Le Parlement portugais invité à évaluer la faisabilité des petits réacteurs modulaires dans le pays

Le Parlement portugais a reçu le 30 juillet un projet de résolution recommandant au gouvernement d'adopter une position favorable à l'énergie nucléaire et de lancer une évaluation de la faisabilité de l'utilisation de petits réacteurs modulaires dans le pays. Le projet souligne que, dans le contexte du conflit russo-ukrainien, des conflits successifs au Moyen-Orient et de la vulnérabilité croissante des routes d'approvisionnement internationales, la sécurité énergétique n'est plus seulement une question économique ou environnementale, mais un élément central de la souveraineté nationale et de l'autonomie stratégique. Le Portugal ne devrait pas exclure par idéologie toute technologie à faible émission de carbone sans étude objective préalable.

Le projet de résolution indique que la politique énergétique actuelle du Portugal devrait concilier sécurité d'approvisionnement, compétitivité économique, protection des consommateurs et objectifs de réduction des émissions, sans exclure a priori aucune technologie contribuant à ces objectifs, ni subordonner les décisions nationales aux choix ou préjugés doctrinaux d'autres pays. Le projet défend que « soutenir l'énergie nucléaire » signifie reconnaître sa légitimité bas carbone, soutenir la recherche et l'innovation nucléaires, et reconnaître sa complémentarité avec les énergies renouvelables ; même si l'évaluation finale conclut que la construction de réacteurs sur le territoire national n'est pas techniquement ou économiquement appropriée, cette conclusion devrait découler d'une recherche solide plutôt que d'un rejet préconçu. À l'inverse, si les SMR s'avèrent viables, le Portugal devrait participer aux décisions européennes, suivre les évolutions technologiques et évaluer de manière transparente toutes les options visant à renforcer la souveraineté énergétique.

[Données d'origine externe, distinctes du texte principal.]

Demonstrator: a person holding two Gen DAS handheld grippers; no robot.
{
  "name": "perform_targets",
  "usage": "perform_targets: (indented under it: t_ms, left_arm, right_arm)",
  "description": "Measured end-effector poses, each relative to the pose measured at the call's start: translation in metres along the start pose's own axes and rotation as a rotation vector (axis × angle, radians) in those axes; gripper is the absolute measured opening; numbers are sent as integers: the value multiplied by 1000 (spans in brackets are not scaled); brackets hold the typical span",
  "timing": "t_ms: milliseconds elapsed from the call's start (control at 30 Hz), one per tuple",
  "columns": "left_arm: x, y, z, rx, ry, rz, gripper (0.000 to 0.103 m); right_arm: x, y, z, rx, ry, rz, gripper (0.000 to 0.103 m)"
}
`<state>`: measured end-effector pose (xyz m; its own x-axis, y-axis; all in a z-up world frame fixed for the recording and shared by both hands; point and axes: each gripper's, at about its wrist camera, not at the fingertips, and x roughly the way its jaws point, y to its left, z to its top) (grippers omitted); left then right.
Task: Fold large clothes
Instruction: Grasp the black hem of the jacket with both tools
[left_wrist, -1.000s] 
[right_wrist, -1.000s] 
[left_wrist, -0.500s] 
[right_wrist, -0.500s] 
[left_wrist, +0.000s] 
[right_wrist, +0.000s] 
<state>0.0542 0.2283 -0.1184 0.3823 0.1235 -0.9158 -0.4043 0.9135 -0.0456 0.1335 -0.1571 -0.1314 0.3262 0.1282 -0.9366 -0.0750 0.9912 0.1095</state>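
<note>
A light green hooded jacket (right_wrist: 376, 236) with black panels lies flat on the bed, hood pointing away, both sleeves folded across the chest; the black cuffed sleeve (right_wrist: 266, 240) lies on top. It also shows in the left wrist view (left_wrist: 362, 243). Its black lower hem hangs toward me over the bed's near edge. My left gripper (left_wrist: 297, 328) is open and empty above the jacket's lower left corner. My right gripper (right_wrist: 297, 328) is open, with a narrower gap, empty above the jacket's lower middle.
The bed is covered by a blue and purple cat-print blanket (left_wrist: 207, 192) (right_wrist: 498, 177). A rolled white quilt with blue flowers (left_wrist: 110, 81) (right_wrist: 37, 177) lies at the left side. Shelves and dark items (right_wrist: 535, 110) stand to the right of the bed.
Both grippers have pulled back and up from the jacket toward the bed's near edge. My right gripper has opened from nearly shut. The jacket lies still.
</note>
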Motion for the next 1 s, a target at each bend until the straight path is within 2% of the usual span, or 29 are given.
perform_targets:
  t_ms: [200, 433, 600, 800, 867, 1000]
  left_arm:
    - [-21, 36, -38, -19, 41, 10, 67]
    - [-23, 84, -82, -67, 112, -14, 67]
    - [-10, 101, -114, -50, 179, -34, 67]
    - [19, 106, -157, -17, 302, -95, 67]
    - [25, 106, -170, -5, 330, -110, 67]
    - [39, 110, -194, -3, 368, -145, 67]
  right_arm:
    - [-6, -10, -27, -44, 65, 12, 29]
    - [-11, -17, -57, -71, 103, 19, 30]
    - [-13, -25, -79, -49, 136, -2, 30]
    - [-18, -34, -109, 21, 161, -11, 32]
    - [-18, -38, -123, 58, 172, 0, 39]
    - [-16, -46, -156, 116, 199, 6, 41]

Il s'agit d'une nouvelle initiative visant à inscrire les SMR à l'ordre du jour officiel du Parlement, depuis que le Portugal a fermé en 2004 son premier et unique réacteur de recherche et a longtemps évité les discussions sur le nucléaire au niveau public. Le projet de résolution n'autorise pas la construction de réacteurs et n'a qu'une valeur de recommandation, mais il fait de l'« étude de faisabilité des SMR » une obligation gouvernementale, en écho aux pressions climatiques et d'approvisionnement qui pèsent sur l'Europe occidentale, notamment la controverse sur la prolongation de la centrale d'Almaraz en Espagne, la relance d'EDF en France et les arrêts de réacteurs liés aux vagues de chaleur en Europe centrale et orientale ; si le gouvernement donne suite, cela pourrait conduire l'Agence portugaise de l'environnement et les autorités de sûreté nucléaire à répondre pour la première fois par écrit sur le cadre réglementaire des SMR, faisant ainsi passer le pays d'un « vide juridique nucléaire » à une « phase de pré-étude ».